For the RMI (Inequality 6B), the situation differs from this standard scenario in several aspects: (A) The RMI does not refer to mean RT or mean correct RT within a specific time window, but to the RT distribution F(t), that is, the probability that a response occurs within time t under the respective experimental condition. (B) The RMI refers to RTs for three experimental conditions instead of two, and the inequality is asymmetric, with one term on the left hand side, and two terms on the right hand side of the inequality. (C) The RMI is defined for all t, so violations may occur at any t. (D) The race model describes a mechanism, namely, separate, context-invariant processing of the redundant information provided by the two channels. Violation of the RMI rules out this mechanism but does not automatically support a specific alternative cognitive architecture. As a consequence of these four aspects, the test of the RMI is somewhat special—with special requirements for study design, preprocessing of the data, and statistical testing as well as the interpretation of the results. Conversely, blind application of standard methods can lead to biased results and wrong conclusions.

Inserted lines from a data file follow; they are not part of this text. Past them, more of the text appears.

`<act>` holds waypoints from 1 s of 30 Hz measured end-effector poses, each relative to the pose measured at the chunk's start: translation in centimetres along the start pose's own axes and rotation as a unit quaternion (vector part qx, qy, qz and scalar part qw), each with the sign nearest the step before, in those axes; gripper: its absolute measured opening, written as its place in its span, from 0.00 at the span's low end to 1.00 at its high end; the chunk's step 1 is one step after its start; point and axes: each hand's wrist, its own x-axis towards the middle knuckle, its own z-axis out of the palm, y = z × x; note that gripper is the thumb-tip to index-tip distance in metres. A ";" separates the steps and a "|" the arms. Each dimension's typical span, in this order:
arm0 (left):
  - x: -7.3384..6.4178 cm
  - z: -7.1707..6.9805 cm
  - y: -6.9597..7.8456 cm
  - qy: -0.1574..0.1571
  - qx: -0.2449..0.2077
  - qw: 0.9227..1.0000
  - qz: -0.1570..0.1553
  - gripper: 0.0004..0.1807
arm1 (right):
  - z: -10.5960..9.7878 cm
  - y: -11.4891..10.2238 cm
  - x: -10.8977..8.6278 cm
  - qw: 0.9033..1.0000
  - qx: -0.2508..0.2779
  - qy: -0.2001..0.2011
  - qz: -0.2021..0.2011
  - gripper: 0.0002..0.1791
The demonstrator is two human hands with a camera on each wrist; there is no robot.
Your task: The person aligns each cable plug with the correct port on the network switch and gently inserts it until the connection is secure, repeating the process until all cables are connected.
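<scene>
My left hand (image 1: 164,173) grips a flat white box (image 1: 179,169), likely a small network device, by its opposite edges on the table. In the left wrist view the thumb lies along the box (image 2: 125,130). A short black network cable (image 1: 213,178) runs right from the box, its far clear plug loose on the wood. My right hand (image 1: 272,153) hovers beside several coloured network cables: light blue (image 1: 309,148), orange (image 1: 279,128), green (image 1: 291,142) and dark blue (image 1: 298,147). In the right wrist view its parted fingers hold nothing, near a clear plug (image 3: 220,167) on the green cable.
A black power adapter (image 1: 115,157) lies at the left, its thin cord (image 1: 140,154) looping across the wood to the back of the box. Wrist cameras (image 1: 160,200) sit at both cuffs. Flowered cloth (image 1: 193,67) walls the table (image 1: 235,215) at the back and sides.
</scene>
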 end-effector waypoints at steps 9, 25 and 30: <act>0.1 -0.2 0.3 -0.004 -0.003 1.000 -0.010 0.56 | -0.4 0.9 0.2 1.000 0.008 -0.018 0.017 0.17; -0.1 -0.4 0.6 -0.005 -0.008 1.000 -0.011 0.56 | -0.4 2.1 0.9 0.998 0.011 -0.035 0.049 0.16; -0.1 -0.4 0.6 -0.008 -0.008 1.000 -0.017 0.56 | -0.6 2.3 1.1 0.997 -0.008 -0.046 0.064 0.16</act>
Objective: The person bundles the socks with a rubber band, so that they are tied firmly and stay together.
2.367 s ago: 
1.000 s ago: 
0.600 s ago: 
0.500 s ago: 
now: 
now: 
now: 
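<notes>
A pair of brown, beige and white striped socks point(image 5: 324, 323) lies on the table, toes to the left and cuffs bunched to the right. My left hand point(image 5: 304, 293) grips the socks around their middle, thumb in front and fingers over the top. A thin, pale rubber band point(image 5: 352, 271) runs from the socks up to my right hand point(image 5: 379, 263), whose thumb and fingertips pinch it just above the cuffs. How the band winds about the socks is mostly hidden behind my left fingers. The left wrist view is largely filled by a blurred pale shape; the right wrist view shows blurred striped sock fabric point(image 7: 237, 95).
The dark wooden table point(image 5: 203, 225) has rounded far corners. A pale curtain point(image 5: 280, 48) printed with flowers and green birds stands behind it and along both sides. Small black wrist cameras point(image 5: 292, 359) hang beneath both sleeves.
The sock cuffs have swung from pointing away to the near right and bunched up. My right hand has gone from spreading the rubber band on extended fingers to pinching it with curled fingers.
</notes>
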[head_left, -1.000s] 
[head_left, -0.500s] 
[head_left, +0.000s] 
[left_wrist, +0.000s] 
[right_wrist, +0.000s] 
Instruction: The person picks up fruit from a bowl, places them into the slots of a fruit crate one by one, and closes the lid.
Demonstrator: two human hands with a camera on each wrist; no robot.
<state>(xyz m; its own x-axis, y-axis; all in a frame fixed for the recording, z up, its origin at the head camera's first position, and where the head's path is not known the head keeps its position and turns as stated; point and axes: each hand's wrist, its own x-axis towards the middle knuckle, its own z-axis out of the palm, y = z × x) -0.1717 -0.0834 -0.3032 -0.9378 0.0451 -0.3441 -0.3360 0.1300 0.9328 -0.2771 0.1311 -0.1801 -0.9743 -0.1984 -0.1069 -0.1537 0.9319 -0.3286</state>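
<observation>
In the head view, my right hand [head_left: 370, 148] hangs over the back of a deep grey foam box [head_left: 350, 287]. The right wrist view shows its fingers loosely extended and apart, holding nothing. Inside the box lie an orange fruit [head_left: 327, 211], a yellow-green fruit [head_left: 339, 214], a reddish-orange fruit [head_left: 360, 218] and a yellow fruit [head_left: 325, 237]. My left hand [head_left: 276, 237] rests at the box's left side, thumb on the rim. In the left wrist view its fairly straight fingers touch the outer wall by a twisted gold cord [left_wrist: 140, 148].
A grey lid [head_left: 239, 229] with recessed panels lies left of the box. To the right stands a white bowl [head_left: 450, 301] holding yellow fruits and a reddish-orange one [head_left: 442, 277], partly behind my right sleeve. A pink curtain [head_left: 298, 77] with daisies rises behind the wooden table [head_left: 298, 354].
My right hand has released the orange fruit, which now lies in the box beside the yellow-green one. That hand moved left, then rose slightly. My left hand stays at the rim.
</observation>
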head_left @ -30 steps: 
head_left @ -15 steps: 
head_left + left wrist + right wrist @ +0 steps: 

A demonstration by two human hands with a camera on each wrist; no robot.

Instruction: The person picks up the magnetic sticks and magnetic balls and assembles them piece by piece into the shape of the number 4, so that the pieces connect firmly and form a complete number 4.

In this section we describe the most commonly used method that has been proposed for testing the RMI in a group of participants (Miller, 1982). For tests of single-participant data, see Miller (1986) and Maris and Maris (2003). We then focus on whether and how the method is affected by Issues A–D mentioned above and suggest ways to improve study design, analysis, and interpretation of the results.
The RMI can be tested by applying paired t tests to compare the empirical cumulative distribution functions Ĝ(t) of RTs for A, V, and AV at prespecified time points or quantiles. While the RMI refers to the theoretical probabilities F(t), the observed proportion of responses below t is denoted by Ĝ(t). The test involves three steps (Ulrich, Miller, & Schröter, 2007): (1) Ĝ A(t), Ĝ V(t) and Ĝ AV(t) are determined as the number of RTs below or equal to t, divided by the number of trials. (2) Then the sum of the distributions for auditory and visual stimuli is computed, Ĝ A+V(t) = Ĝ A(t) + Ĝ V(t). (3) Each participant now provides a pair of proportions Ĝ AV(t) and Ĝ A+V(t) for a given t. For reasonably large numbers of trials, such proportions tend to Normal distributions, and so does their difference, therefore, the proportions can be compared using paired t tests. If Ĝ AV(t) is significantly above Ĝ A+V(t) at any t, the race model is rejected (“vertical” test; see Fig. 1 for an illustration at t = 200 ms).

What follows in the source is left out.